What you should do:
Transcribe every entry exactly; the images stay out.
== Exercise inputs
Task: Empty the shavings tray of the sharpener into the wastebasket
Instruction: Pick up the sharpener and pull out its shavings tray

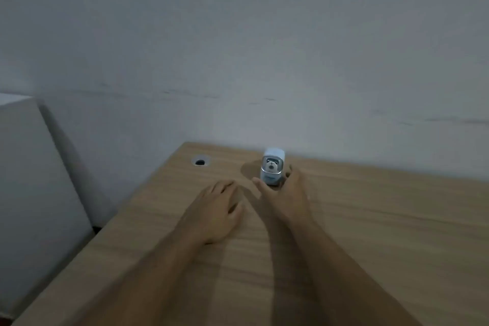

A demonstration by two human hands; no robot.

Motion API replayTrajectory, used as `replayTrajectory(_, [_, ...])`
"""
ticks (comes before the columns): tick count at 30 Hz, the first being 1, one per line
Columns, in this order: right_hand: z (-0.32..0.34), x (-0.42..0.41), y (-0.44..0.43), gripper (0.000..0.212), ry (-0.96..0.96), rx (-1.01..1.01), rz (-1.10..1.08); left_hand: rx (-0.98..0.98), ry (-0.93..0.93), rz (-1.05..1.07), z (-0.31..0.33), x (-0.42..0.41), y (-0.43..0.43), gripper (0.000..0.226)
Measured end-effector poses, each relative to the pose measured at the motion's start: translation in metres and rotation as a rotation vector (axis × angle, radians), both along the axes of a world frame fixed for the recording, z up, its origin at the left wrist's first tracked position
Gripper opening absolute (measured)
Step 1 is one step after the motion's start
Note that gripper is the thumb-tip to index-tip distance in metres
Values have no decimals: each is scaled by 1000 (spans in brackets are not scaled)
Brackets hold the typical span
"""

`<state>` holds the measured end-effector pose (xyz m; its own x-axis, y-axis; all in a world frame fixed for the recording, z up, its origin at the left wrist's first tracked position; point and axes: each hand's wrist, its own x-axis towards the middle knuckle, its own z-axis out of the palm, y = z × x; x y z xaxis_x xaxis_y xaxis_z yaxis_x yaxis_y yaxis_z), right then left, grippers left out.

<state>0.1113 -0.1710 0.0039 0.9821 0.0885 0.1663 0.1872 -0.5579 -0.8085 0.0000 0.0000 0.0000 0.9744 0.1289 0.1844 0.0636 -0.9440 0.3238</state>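
Here the pale-blue sharpener, upright on the worktop, is bracketed by the spread right hand; the left hand is laid flat, fingers spread.

The table looks like light wood or wood-grain laminate, matt, with fine streaks running across it. At twelve o'clock from the right hand, the sharpener is pale, smooth plastic with a silvery, slightly glossy frame on its front. The wall behind is matt, faintly scuffed white paint.
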Motion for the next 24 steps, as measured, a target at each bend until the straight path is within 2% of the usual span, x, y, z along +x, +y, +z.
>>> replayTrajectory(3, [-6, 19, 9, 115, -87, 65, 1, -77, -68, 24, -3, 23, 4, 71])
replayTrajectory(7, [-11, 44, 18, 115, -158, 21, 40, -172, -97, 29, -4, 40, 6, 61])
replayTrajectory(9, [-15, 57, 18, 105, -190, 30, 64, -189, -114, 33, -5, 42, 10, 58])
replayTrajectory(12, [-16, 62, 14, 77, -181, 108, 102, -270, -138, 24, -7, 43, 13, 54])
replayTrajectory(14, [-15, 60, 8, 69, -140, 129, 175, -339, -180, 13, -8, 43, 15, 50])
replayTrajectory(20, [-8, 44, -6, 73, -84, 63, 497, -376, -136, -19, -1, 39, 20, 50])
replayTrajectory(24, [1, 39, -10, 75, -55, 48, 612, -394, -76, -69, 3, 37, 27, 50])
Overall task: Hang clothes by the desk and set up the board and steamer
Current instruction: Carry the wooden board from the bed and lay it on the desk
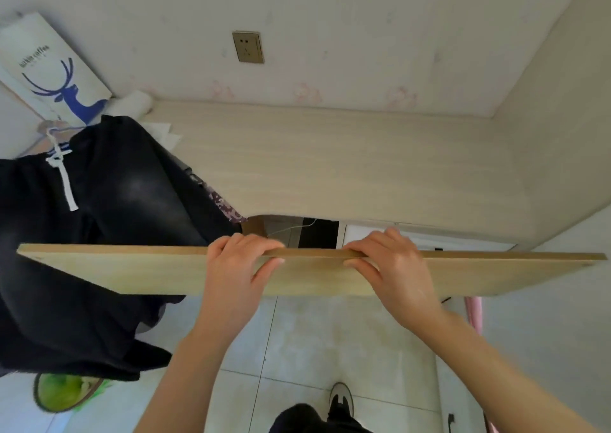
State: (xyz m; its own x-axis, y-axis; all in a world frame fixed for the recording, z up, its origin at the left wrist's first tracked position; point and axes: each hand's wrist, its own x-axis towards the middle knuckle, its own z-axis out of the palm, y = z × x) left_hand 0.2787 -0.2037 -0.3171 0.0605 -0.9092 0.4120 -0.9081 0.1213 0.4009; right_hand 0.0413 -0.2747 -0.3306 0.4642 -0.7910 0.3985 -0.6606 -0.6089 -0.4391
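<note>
Between the gripping hands the board (148, 274) looks like pale matt wood laminate with a raw brown edge. Beyond the grip, the desk (347, 168) shows similar light woodgrain. Left of it hangs dark soft cloth (115, 201); below lie glossy floor tiles (330, 340).

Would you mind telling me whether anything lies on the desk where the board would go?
Mostly not: the desk is bare ahead of the board, held by both hands. Only its left end is taken, by dark clothes and papers.
</note>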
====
Reply:
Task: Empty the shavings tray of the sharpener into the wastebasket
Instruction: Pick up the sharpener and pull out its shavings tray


A demonstration by two human hands; no robot.

Motion API replayTrajectory, used as `replayTrajectory(_, [_, ...])`
"""
ticks (comes before the columns): tick count at 30 Hz, the first being 1, one per line
Columns, in this order: right_hand: z (-0.32..0.34), x (-0.42..0.41), y (-0.44..0.43), gripper (0.000..0.212), ry (-0.96..0.96), rx (-1.01..1.01), rz (-1.10..1.08); left_hand: rx (-0.98..0.98), ry (-0.93..0.93), rz (-1.05..1.07), z (-0.31..0.33), x (-0.42..0.41), y (-0.43..0.43), gripper (0.000..0.226)
Measured end-effector poses, each relative to the pose measured at the motion's start: translation in metres and rotation as a rotation vector (axis × angle, radians), both along the axes of a world frame fixed for the recording, z up, its origin at the left wrist's first tracked position
Gripper opening absolute (measured)
Step 1 is one step after the motion's start
Note that gripper is the thumb-tip to index-tip distance in metres
Values have no decimals: each is scaled by 1000 (spans in brackets are not scaled)
Brackets hold the typical span
"""

`<state>` holds the measured end-effector pose (xyz m; its own x-axis, y-axis; all in a world frame fixed for the recording, z up, its origin at the left wrist's first tracked position; point and axes: each hand's wrist, its own x-axis towards the middle knuckle, its own z-axis out of the palm, y = z × x; x y z xaxis_x xaxis_y xaxis_z yaxis_x yaxis_y yaxis_z), right then left, grippers left out.

<state>0.1113 -0.1710 0.0039 0.9821 0.0885 0.1663 0.1872 -0.5579 -0.8085 0.0000 0.0000 0.0000 0.9744 0.1289 0.1844 0.0636 -0.9440 0.3238</state>
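Here the pale-blue sharpener, upright on the worktop, is bracketed by the spread right hand; the left hand is laid flat, fingers spread.

The table looks like light wood or wood-grain laminate, matt, with fine streaks running across it. At twelve o'clock from the right hand, the sharpener is pale, smooth plastic with a silvery, slightly glossy frame on its front. The wall behind is matt, faintly scuffed white paint.
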Motion for the next 24 steps, as measured, a target at each bend until the straight path is within 2% of the usual span, x, y, z along +x, +y, +z.
>>> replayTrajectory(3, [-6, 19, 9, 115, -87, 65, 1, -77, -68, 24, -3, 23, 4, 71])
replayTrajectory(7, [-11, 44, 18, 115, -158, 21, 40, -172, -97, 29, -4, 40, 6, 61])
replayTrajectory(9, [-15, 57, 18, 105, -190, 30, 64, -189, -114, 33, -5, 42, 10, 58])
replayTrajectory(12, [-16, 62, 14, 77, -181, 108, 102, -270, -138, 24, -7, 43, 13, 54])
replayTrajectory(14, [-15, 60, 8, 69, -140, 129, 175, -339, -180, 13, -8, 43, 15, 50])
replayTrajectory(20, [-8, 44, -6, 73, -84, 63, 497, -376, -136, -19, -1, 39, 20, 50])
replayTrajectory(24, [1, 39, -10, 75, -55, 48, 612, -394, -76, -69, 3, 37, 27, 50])
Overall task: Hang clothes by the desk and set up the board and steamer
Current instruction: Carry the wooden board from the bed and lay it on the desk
State: (xyz m; its own x-axis, y-axis; all in a world frame fixed for the recording, z up, its origin at the left wrist's first tracked position; point and axes: each hand's wrist, its own x-axis towards the middle knuckle, its own z-axis out of the palm, y = z × x) left_hand 0.2787 -0.2037 -0.3171 0.0605 -0.9092 0.4120 -0.9081 0.1213 0.4009; right_hand 0.0413 -0.2747 -0.3306 0.4642 -0.7910 0.3985 -0.6606 -0.6089 -0.4391
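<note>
Between the gripping hands the board (148, 274) looks like pale matt wood laminate with a raw brown edge. Beyond the grip, the desk (347, 168) shows similar light woodgrain. Left of it hangs dark soft cloth (115, 201); below lie glossy floor tiles (330, 340).

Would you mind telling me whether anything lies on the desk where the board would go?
Mostly not: the desk is bare ahead of the board, held by both hands. Only its left end is taken, by dark clothes and papers.
</note>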

This output contains the complete answer.